▶ [Assignment]:
Exactly as written, output each record given below.

Records for the exercise Start Marker

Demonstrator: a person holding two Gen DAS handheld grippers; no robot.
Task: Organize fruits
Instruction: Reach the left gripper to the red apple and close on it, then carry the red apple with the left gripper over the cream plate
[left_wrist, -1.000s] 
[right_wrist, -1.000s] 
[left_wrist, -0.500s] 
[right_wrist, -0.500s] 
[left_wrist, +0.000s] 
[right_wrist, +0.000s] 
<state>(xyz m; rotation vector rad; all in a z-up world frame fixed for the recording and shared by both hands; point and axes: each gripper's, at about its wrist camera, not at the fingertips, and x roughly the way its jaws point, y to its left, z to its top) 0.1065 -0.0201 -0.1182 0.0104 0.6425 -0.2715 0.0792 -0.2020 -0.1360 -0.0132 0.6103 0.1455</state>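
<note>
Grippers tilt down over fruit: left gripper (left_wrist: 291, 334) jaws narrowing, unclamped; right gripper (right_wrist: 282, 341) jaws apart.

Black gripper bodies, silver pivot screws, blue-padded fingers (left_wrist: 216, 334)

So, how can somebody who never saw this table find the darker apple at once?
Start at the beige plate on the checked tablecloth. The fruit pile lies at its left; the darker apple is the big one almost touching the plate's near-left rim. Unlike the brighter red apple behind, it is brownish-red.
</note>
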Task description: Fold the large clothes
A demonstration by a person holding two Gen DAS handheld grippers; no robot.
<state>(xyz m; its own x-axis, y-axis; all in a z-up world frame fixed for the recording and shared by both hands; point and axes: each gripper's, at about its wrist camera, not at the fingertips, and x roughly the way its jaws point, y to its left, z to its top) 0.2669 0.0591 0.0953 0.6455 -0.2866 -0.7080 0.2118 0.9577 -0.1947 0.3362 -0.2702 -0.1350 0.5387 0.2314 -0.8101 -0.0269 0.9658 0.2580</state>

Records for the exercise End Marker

▶ [Answer box]:
Demonstrator: a person holding two Gen DAS handheld grippers; no robot.
Task: Organize fruits
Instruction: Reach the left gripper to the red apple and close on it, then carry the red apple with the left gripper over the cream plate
[left_wrist, -1.000s] 
[right_wrist, -1.000s] 
[left_wrist, -0.500s] 
[right_wrist, -0.500s] 
[left_wrist, +0.000s] 
[right_wrist, +0.000s] 
<state>(xyz m; rotation vector rad; all in a z-up world frame fixed for the recording and shared by both hands; point and axes: each gripper's, at about its wrist camera, not at the fingertips, and x roughly the way its jaws point, y to its left, z to its top) 0.1065 -0.0201 -0.1182 0.0104 0.6425 -0.2715 0.0792 -0.2020 -0.1360 -0.0132 0.6103 0.1455</state>
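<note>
Grippers tilt down over fruit: left gripper (left_wrist: 291, 334) jaws narrowing, unclamped; right gripper (right_wrist: 282, 341) jaws apart.

Black gripper bodies, silver pivot screws, blue-padded fingers (left_wrist: 216, 334)

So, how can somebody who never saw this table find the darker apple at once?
Start at the beige plate on the checked tablecloth. The fruit pile lies at its left; the darker apple is the big one almost touching the plate's near-left rim. Unlike the brighter red apple behind, it is brownish-red.
</note>
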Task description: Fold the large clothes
A demonstration by a person holding two Gen DAS handheld grippers; no robot.
<state>(xyz m; its own x-axis, y-axis; all in a z-up world frame fixed for the recording and shared by both hands; point and axes: each gripper's, at about its wrist camera, not at the fingertips, and x roughly the way its jaws point, y to its left, z to its top) 0.2669 0.0591 0.0953 0.6455 -0.2866 -0.7080 0.2118 0.9577 -0.1947 0.3362 -0.2702 -0.1350 0.5387 0.2314 -0.8101 -0.0269 0.9658 0.2580</state>

The work on this exercise has been completed.